# NY Taxi Fare Prediction

## Final Competition - Group 34


In [None]:
import numpy as np
import pandas as pd
import datetime as dt
import xgboost as xgb
from catboost import CatBoostRegressor

from sklearn.model_selection import train_test_split, GridSearchCV, RandomizedSearchCV
from sklearn.metrics import mean_squared_error
from sklearn.preprocessing import StandardScaler

from typing import Callable

import os
# input_dir = '/kaggle/input/'
# working_dir = '/kaggle/working/'
input_dir = r'.\input'
working_dir = r'.\working'
WEATHER = True
TAXICAB = False


In [None]:
# Reading Training Data
N_ROWS = 30_000_000
df_train = pd.read_csv(os.path.join(input_dir, 'new-york-city-taxi-fare-prediction/train.csv'),
                       nrows=N_ROWS, parse_dates=["pickup_datetime"])
if TAXICAB:
    df_taxi = pd.read_csv(os.path.join(input_dir, 'taxicab_dis_train_85000.csv'),
                        nrows=N_ROWS)
    df_train = pd.concat([df_train, df_taxi], axis= 1)

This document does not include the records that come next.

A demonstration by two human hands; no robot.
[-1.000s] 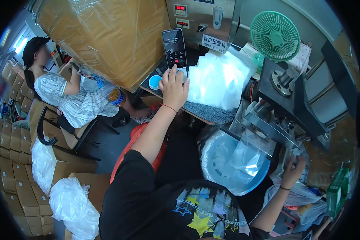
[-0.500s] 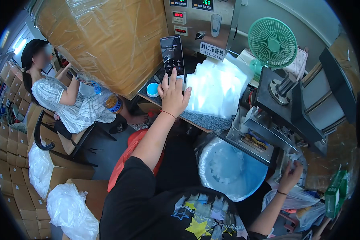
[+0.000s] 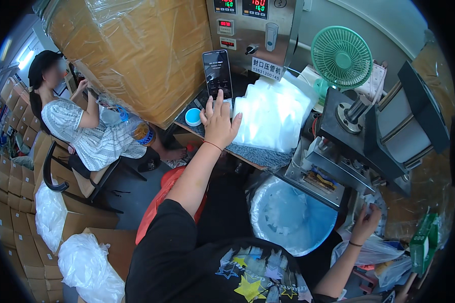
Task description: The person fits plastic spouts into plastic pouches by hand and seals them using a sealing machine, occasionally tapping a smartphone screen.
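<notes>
My left hand (image 3: 219, 123) reaches forward with its fingers stretched apart, holding nothing. One fingertip is at the lower part of the screen of a dark smartphone (image 3: 216, 70), which leans upright on the table. Just left of these fingers sits a small round tub (image 3: 192, 116) with a light blue top. To their right lies a stack of translucent white plastic sheets or bags (image 3: 270, 118) on a grey fluffy cloth (image 3: 268, 154). My right hand (image 3: 367, 222) is low on the right, beside the press machine (image 3: 344, 121), fingers bent near some clear plastic. Whether it pinches anything is unclear.
A blue bin with a clear liner (image 3: 293, 214) stands below the machine. Behind are a steel control box (image 3: 250, 33) and a green fan (image 3: 342, 56). A large taped carton (image 3: 136, 55) is at left; beyond it a person (image 3: 86, 113) sits on a chair.
The phone's screen has changed, with its lower buttons now dimmer. My left hand stays at the phone, and my right hand has hardly moved. The view has shifted slightly.
</notes>
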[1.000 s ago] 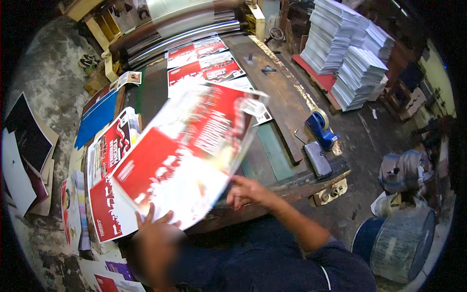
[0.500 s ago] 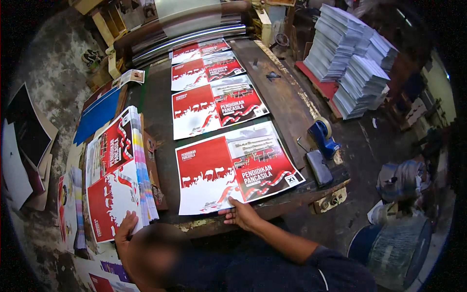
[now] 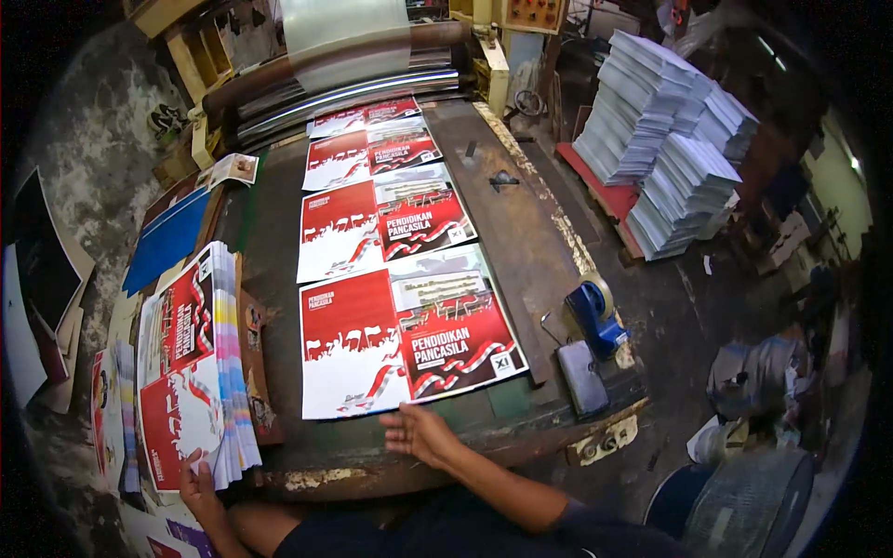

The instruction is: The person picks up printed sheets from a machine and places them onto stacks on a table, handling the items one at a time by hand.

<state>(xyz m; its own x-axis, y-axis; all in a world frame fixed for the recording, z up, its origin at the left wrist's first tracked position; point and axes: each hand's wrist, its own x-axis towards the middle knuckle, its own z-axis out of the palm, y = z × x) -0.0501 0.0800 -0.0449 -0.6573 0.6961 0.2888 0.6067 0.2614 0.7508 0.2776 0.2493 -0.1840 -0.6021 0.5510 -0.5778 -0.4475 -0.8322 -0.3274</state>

df_train_copy = df_train.copy()
df_train.head()


## Preprocessing


### Data Cleansing (For Training Data)


In [None]:
# remove any data with out-of-bound pickup or dropoff location (coordinate outside NYC)
def remove_out_of_bound(df_input: pd.DataFrame,
                        longitude_bounds: list = [-75, -72],
                        latitude_bounds: list = [40, 42]) -> pd.DataFrame:
    pickup_in_bound = ((df_input.pickup_longitude > longitude_bounds[0]) &
                       (df_input.pickup_longitude < longitude_bounds[1]) &
                       (df_input.pickup_latitude > latitude_bounds[0]) &
                       (df_input.pickup_latitude < latitude_bounds[1]))
    dropoff_in_bound = ((df_input.dropoff_longitude > longitude_bounds[0]) &
                        (df_input.dropoff_longitude < longitude_bounds[1]) &
                        (df_input.dropoff_latitude > latitude_bounds[0]) &
                        (df_input.dropoff_latitude < latitude_bounds[1]))
    return df_input[pickup_in_bound & dropoff_in_bound]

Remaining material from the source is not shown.